Listen, Attend and Spell¶

ListenAttendSpell¶

class kospeech.models.las.model.ListenAttendSpell(input_dim: int, num_classes: int, encoder_hidden_state_dim: int = 512, decoder_hidden_state_dim: int = 1024, num_encoder_layers: int = 3, num_decoder_layers: int = 2, bidirectional: bool = True, extractor: str = 'vgg', activation: str = 'hardtanh', rnn_type: str = 'lstm', max_length: int = 400, pad_id: int = 0, sos_id: int = 1, eos_id: int = 2, attn_mechanism: str = 'multi-head', num_heads: int = 4, encoder_dropout_p: int = 0.2, decoder_dropout_p: int = 0.2, joint_ctc_attention: bool = False)[source]¶

Listen, Attend and Spell model with configurable encoder and decoder.

Parameters

input_dim (int) – dimension of input vector
num_classes (int) – number of classification
encoder_hidden_state_dim (int) – the number of features in the encoder hidden state h
decoder_hidden_state_dim (int) – the number of features in the decoder hidden state h
num_encoder_layers (int, optional) – number of recurrent layers (default: 3)
num_decoder_layers (int, optional) – number of recurrent layers (default: 2)
bidirectional (bool, optional) – if True, becomes a bidirectional encoder (default: False)
extractor (str) – type of CNN extractor (default: vgg)
activation (str) – type of activation function (default: hardtanh)
rnn_type (str, optional) – type of RNN cell (default: lstm)
encoder_dropout_p (float, optional) – dropout probability of encoder (default: 0.2)
decoder_dropout_p (float, optional) – dropout probability of decoder (default: 0.2)
pad_id (int, optional) – index of the pad symbol (default: 0)
sos_id (int, optional) – index of the start of sentence symbol (default: 1)
eos_id (int, optional) – index of the end of sentence symbol (default: 2)
attn_mechanism (str, optional) – type of attention mechanism (default: multi-head)
num_heads (int, optional) – number of attention heads. (default: 4)
max_length (int, optional) – max decoding step (default: 400)
joint_ctc_attention (bool, optional) – flag indication joint ctc attention or not

Inputs: inputs, input_lengths, targets, teacher_forcing_ratio

inputs (torch.Tensor): tensor of sequences, whose length is the batch size and within which each sequence is a list of token IDs. This information is forwarded to the encoder.
input_lengths (torch.Tensor): tensor of sequences, whose contains length of inputs.
targets (torch.Tensor): tensor of sequences, whose length is the batch size and within which each sequence is a list of token IDs. This information is forwarded to the decoder.
teacher_forcing_ratio (float): The probability that teacher forcing will be used. A random number is drawn uniformly from 0-1 for every decoding token, and if the sample is smaller than the given value, teacher forcing would be used (default is 0.90)

Returns

(Tensor, Tensor, Tensor)

predicted_log_probs (torch.FloatTensor): Log probability of model predictions.
encoder_output_lengths: The length of encoder outputs. (batch)
encoder_log_probs: Log probability of encoder outputs will be passed to CTC Loss.
If joint_ctc_attention is False, return None.

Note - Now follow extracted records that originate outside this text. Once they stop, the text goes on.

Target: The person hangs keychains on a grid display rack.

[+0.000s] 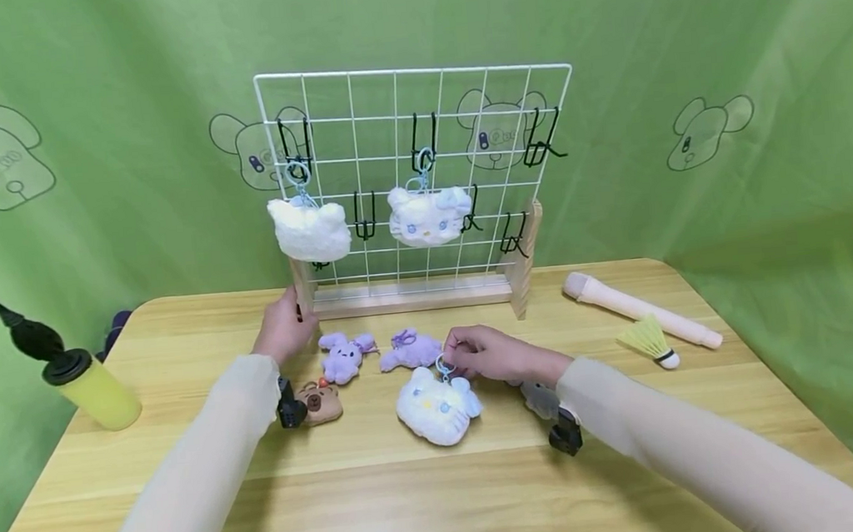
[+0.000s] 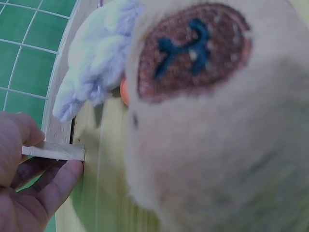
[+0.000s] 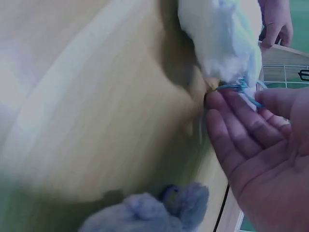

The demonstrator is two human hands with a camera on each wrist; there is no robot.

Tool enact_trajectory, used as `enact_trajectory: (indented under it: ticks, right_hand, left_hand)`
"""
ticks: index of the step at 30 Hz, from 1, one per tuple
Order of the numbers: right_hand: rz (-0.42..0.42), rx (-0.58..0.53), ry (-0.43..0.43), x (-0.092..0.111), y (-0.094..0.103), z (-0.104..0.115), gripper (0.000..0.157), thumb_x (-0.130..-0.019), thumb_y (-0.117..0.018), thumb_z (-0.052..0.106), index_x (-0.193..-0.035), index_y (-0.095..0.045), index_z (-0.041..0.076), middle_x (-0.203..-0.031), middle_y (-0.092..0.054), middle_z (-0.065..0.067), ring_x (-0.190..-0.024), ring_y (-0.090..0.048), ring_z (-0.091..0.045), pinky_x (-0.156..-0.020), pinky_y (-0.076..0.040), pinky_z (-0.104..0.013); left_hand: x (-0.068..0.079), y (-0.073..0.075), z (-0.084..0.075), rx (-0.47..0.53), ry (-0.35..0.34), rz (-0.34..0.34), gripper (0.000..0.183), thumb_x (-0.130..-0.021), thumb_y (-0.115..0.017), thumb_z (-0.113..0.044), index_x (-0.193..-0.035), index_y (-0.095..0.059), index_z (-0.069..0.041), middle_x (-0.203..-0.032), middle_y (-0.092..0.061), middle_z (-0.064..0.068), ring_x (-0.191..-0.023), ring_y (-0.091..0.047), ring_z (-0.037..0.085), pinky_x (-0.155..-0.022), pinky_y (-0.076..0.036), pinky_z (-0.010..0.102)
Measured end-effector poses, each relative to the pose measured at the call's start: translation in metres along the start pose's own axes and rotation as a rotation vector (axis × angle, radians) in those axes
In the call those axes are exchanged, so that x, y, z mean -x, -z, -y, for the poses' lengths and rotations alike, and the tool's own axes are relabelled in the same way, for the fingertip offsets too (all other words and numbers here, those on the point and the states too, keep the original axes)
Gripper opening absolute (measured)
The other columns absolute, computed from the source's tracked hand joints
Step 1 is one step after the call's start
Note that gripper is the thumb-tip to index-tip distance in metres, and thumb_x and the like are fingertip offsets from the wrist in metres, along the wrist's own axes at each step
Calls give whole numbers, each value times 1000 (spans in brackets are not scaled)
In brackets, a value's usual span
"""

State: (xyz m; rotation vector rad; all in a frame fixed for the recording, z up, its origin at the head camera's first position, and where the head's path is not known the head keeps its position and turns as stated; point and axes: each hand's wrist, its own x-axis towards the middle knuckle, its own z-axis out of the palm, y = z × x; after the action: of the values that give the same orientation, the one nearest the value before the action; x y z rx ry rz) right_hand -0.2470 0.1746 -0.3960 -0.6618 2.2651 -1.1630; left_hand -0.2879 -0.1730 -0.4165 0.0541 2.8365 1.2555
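Two up on the grid rack near the table's far edge: a white plush with its back showing hangs top left, a blue-bowed cat plush beside it! Here's the third white cat plush, low over the table's middle, resting or lifted, hard to tell; the right hand pinches its blue key ring. The left hand grips the rack's left wooden foot between thumb and fingers. Looks like an early stage: the purple rabbit plush, another purple plush, the brown bear plush and a half-hidden grey plush all lie off the rack, while the top-right hook carries nothing.
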Motion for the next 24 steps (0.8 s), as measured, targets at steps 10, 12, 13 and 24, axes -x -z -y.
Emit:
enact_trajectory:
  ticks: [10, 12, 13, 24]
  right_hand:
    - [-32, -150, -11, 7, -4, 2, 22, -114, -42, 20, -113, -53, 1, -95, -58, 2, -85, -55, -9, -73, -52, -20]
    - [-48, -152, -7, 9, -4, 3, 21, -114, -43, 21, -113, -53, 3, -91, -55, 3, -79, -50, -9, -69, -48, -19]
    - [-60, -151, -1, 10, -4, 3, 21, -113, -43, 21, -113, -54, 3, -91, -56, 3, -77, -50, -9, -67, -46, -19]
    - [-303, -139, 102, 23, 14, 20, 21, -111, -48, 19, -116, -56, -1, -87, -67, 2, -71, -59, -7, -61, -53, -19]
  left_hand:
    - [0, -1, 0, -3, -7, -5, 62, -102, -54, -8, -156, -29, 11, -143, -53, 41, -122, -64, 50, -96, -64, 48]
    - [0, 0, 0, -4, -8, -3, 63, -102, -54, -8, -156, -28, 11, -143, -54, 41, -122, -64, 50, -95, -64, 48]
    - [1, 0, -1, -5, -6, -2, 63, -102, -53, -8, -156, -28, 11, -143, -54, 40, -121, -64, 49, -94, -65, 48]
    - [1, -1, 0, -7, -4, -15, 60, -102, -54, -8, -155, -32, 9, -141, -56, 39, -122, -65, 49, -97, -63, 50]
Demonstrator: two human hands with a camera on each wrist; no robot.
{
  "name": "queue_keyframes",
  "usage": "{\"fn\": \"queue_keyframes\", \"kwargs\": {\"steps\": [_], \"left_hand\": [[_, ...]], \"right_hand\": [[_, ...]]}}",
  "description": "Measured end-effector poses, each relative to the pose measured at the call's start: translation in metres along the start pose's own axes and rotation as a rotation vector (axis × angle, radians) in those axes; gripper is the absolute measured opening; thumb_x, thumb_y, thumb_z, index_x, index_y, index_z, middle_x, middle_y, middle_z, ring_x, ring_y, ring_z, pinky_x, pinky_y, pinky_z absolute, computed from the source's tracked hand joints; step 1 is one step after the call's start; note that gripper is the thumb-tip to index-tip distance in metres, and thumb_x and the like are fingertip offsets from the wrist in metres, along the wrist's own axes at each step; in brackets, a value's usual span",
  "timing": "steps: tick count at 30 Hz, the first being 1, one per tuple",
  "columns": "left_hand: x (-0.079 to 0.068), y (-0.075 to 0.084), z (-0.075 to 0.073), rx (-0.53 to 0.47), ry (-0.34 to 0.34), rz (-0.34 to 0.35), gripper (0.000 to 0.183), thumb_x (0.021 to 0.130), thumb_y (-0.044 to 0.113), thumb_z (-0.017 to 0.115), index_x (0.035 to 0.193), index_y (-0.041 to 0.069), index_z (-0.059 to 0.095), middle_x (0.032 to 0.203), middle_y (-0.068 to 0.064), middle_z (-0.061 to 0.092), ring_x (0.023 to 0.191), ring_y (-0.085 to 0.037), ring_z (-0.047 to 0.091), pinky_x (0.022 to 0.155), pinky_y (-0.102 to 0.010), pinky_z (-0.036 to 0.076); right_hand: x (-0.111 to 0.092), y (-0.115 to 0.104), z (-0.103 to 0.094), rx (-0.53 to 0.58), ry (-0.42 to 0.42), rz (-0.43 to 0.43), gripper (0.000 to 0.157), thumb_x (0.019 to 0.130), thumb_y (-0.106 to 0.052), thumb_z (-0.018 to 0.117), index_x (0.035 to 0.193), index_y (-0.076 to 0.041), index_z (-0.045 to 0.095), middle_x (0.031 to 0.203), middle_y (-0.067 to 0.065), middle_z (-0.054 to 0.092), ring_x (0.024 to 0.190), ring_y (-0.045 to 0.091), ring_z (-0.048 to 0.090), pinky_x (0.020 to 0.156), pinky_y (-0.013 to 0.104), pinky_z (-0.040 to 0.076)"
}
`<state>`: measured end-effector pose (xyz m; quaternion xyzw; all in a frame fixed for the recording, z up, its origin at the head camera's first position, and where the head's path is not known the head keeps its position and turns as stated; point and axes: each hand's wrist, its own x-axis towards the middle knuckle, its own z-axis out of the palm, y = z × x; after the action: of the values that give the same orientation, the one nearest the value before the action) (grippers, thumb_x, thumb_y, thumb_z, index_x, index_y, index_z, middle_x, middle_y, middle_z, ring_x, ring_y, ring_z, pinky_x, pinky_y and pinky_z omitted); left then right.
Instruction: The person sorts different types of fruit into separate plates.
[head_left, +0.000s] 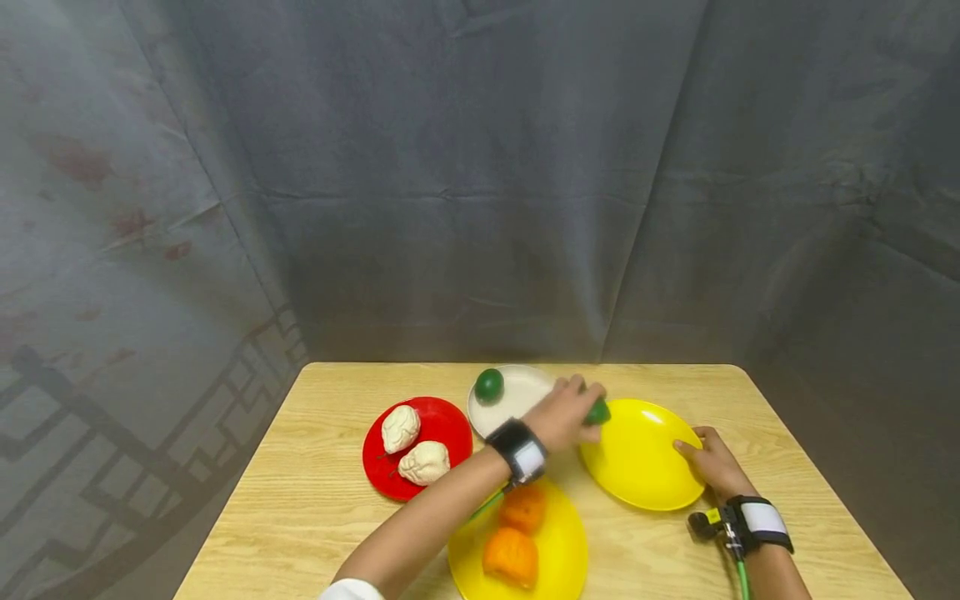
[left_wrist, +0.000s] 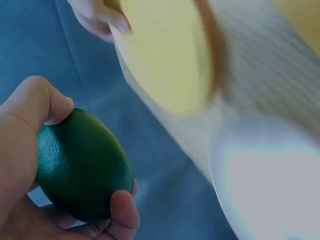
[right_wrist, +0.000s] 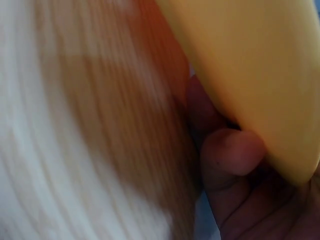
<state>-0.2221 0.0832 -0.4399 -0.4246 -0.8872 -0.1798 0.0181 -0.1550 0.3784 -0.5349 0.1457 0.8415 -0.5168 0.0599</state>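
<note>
My left hand (head_left: 566,412) holds a green lime (left_wrist: 85,165) between thumb and curled fingers, between the white plate and a yellow plate. In the left wrist view the thumb lies on top of the lime and the fingertips come round its underside. My right hand (head_left: 716,462) grips the right rim of that empty yellow plate (head_left: 641,467), thumb on the upper face and fingers under it. The right wrist view shows those fingers (right_wrist: 232,152) against the plate's underside, above the wood. Another green lime (head_left: 489,386) lies on the white plate (head_left: 525,385).
On the left, a red plate (head_left: 450,417) holds two wrinkled cream-coloured objects (head_left: 424,462) with thin dark stems. A second yellow plate (head_left: 566,542) with two orange lumpy objects (head_left: 512,557) lies at the front, partly under my left forearm. Grey curtains hang behind the wooden table (head_left: 300,467).
</note>
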Motion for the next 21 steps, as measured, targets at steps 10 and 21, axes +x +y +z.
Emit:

forward(inputs: torch.Tensor, input_lengths: torch.Tensor, targets: Optional[torch.Tensor] = None, teacher_forcing_ratio: float = 1.0) → Tuple[torch.Tensor, torch.Tensor, torch.Tensor][source]¶

Forward propagate a inputs and targets pair for training.

Parameters

inputs (torch.FloatTensor) – A input sequence passed to encoder. Typically for inputs this will be a padded FloatTensor of size (batch, seq_length, dimension).
input_lengths (torch.LongTensor) – The length of input tensor. (batch)
targets (torch.LongTensr) – A target sequence passed to decoder. IntTensor of size (batch, seq_length)
teacher_forcing_ratio (float) – ratio of teacher forcing

Returns

(Tensor, Tensor, Tensor)

predicted_log_probs (torch.FloatTensor): Log probability of model predictions.
encoder_output_lengths: The length of encoder outputs. (batch)
encoder_log_probs: Log probability of encoder outputs will be passed to CTC Loss.
If joint_ctc_attention is False, return None.

Encoder¶

class kospeech.models.las.encoder.EncoderRNN(input_dim: int, num_classes: int = None, hidden_state_dim: int = 512, dropout_p: float = 0.3, num_layers: int = 3, bidirectional: bool = True, rnn_type: str = 'lstm', extractor: str = 'vgg', activation: str = 'hardtanh', joint_ctc_attention: bool = False)[source]¶

Converts low level speech signals into higher level features

Parameters

input_dim (int) – dimension of input vector
num_classes (int) – number of classification
hidden_state_dim (int) – the number of features in the encoder hidden state h
num_layers (int, optional) – number of recurrent layers (default: 3)
bidirectional (bool, optional) – if True, becomes a bidirectional encoder (default: False)
extractor (str) – type of CNN extractor (default: vgg)
activation (str) – type of activation function (default: hardtanh)
rnn_type (str, optional) – type of RNN cell (default: lstm)
dropout_p (float, optional) – dropout probability of encoder (default: 0.2)
joint_ctc_attention (bool, optional) – flag indication joint ctc attention or not

Inputs: inputs, input_lengths

inputs: list of sequences, whose length is the batch size and within which each sequence is list of tokens
input_lengths: list of sequence lengths

Returns: encoder_outputs, encoder_log__probs, output_lengths

encoder_outputs: tensor containing the encoded features of the input sequence
encoder_log__probs: tensor containing log probability for ctc loss
output_lengths: list of sequence lengths produced by Listener

forward(inputs: torch.Tensor, input_lengths: torch.Tensor) → Tuple[torch.Tensor, torch.Tensor, Optional[torch.Tensor]][source]¶

Forward propagate a inputs for encoder training.

Parameters

inputs (torch.FloatTensor) – A input sequence passed to encoder. Typically for inputs this will be a padded FloatTensor of size (batch, seq_length, dimension).
input_lengths (torch.LongTensor) – The length of input tensor. (batch)

Returns

encoder_outputs: A output sequence of encoder. FloatTensor of size (batch, seq_length, dimension)
encoder_output_lengths: The length of encoder outputs. (batch)
encoder_log_probs: Log probability of encoder outputs will be passed to CTC Loss.
If joint_ctc_attention is False, return None.

Return type

(Tensor, Tensor, Tensor)

Decoder¶

class kospeech.models.las.decoder.BeamDecoderRNN(decoder: kospeech.models.las.decoder.DecoderRNN, beam_size: int, batch_size: int)[source]¶

Beam Search Decoder RNN

decode(encoder_outputs: torch.Tensor, encoder_output_lengths: torch.Tensor) → torch.Tensor [source]¶: Applies beam search decoing (Top k decoding)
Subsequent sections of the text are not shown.